These scenes showing the running clock are usually accompanied by police or firefighter radio chatter. One of the most interesting POVs comes from that of Evan Fairbanks whose footage is much closer to ground zero than the rest. Former WGN producer Greg Jacobs joins Dean Richards to talk about his 2008 documentary, 102 Minutes that Changed America. For my parent's generation, they always say they know exactly where they were when Apollo 11 landed on the Moon or Kennedy was shot. While basically all of the others who filmed were following orders and making their way away from ground zero, Fairbanks followed firemen and police toward it. Using sound and video from hundreds of people who happened to capture images, it tells the story minute-by-minute from the first plane crashing until the second building falls. Some behind the lens are professionals in the press that happened to be near the area while others are people like you and me who just picked up there camera from where they were, some no doubt going to work, and others still at their homes. This film joins together hundreds of pieces of footage and audiotape into a single, seamless historical record, much of which has never been seen before. De verschrikking en de verwarring van het moment bij de New Yorkse bevolking zijn nog nooit zo openlijk getoond. I remember that I was getting ready to walk to school (and it should be known that I actually did have to go uphill both ways and in the snow), at this time I lived in Canada, and my aunt called my mom, telling her to turn on the news.
This documentary has no narration, no expert insight, no detailed explanations of what happened, and doesn't show us the some of the more popular images we know from that day.
There is one priest who is stopped on his way to see the injured and dying by a news crew and when they ask him for comforting words he can't give any.


When second plane hits Two World Trade Center, he has to take cover because of falling debris. The result is an intensely personal and new perspective of the tragedy, communicating that morning’s events, as they were experienced by people around New York.
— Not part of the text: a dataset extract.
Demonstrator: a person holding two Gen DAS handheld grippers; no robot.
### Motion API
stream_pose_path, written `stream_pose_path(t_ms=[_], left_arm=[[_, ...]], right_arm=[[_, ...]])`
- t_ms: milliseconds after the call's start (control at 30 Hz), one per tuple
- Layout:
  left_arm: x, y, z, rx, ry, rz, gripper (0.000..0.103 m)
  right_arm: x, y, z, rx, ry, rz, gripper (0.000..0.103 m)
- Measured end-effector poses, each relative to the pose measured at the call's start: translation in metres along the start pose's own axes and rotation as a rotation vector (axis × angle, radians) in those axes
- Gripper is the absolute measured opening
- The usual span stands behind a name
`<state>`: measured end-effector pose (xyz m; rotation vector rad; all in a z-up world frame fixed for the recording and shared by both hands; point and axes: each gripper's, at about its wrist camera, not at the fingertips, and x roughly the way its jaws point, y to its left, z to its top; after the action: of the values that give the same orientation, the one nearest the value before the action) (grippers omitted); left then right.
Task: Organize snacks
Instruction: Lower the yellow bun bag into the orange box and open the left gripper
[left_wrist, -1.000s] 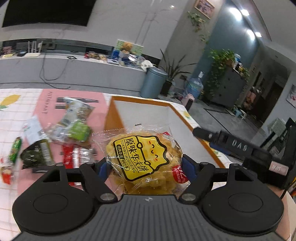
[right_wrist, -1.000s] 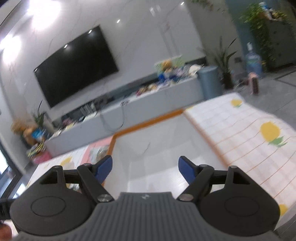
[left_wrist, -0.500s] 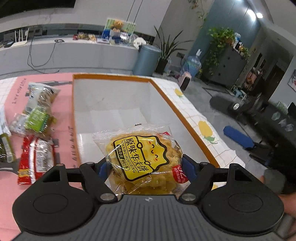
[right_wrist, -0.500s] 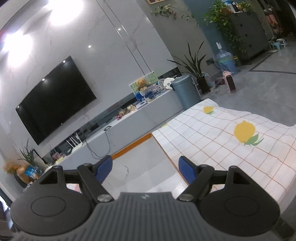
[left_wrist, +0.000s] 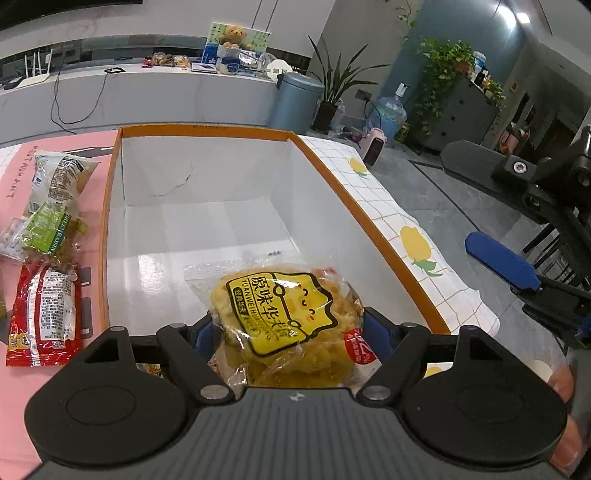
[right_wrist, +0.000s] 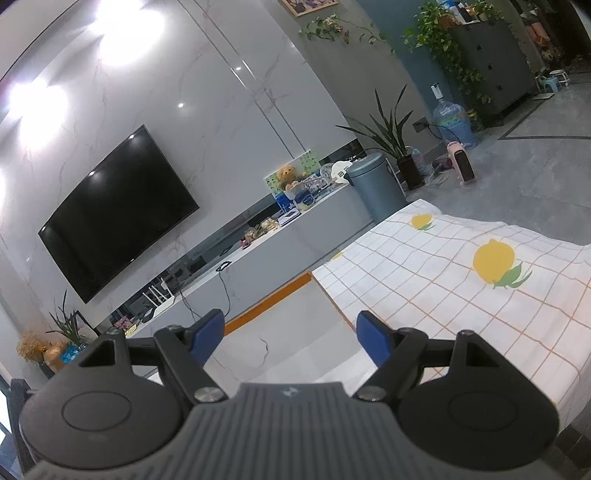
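Note:
My left gripper (left_wrist: 293, 334) is shut on a clear packet of yellow waffle cakes (left_wrist: 284, 314) with a yellow label, held over the near end of the white box with orange rim (left_wrist: 369, 221). The box inside looks bare. My right gripper (right_wrist: 290, 338) is open and empty, raised above the box's right edge (right_wrist: 269, 295) and pointing at the room. It also shows at the right of the left wrist view (left_wrist: 502, 264).
Several snack packets lie on the pink mat left of the box: a red packet (left_wrist: 44, 317), a green raisin packet (left_wrist: 46, 232) and a pale packet (left_wrist: 57, 175). A lemon-print cloth (right_wrist: 461, 280) covers the table right of the box.
My left gripper has carried the waffle packet right from above the snack pile and lowered it over the box. My right gripper has lifted and swung right, away from the box.

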<state>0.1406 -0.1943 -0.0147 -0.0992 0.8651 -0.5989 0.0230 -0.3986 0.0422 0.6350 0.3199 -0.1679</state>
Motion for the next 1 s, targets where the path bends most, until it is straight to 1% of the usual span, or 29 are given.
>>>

Ook de geluidsfragmenten van politie- en brandweerradio en 911-telefoontjes van mensen naar hun familie doen de rillingen over je rug lopen. I was 15 at the time and I don't think I could properly understand what I was seeing, though there's no doubt I wasn't the only one.
The changes in POV aren't distracting at all once you've seen all of them because when certain things happen, like when Two World Trade Center collapses, you want to know how the other people saw it. There are the police who are trying to move thousands upon thousands of people out of downtown and to (relative) safety. Het meest indrukwekkende moment is een opname van twee vrouwen die staan te keuvelen met een van de twin towers op de achtergrond, waarna er een vliegtuig in vliegt. After trying to eat breakfast and watch at the same time, my mom eventually told me I should go ahead and go to school. 102 Minutes That Changed America (I'll call it 102 Minutes from now on) uses a mix of rarely seen amateur and professional film that the US government was in possession of but later released to History (then known as The History Channel). You'd think that watching footage of people in Times Square wouldn't be too interesting because they're not close (relatively) to the Twin Towers and are just watching the news, but that's not the case at all. There's no newscaster doing their best to explain what is happening and in a way being comforting in reporting the reality.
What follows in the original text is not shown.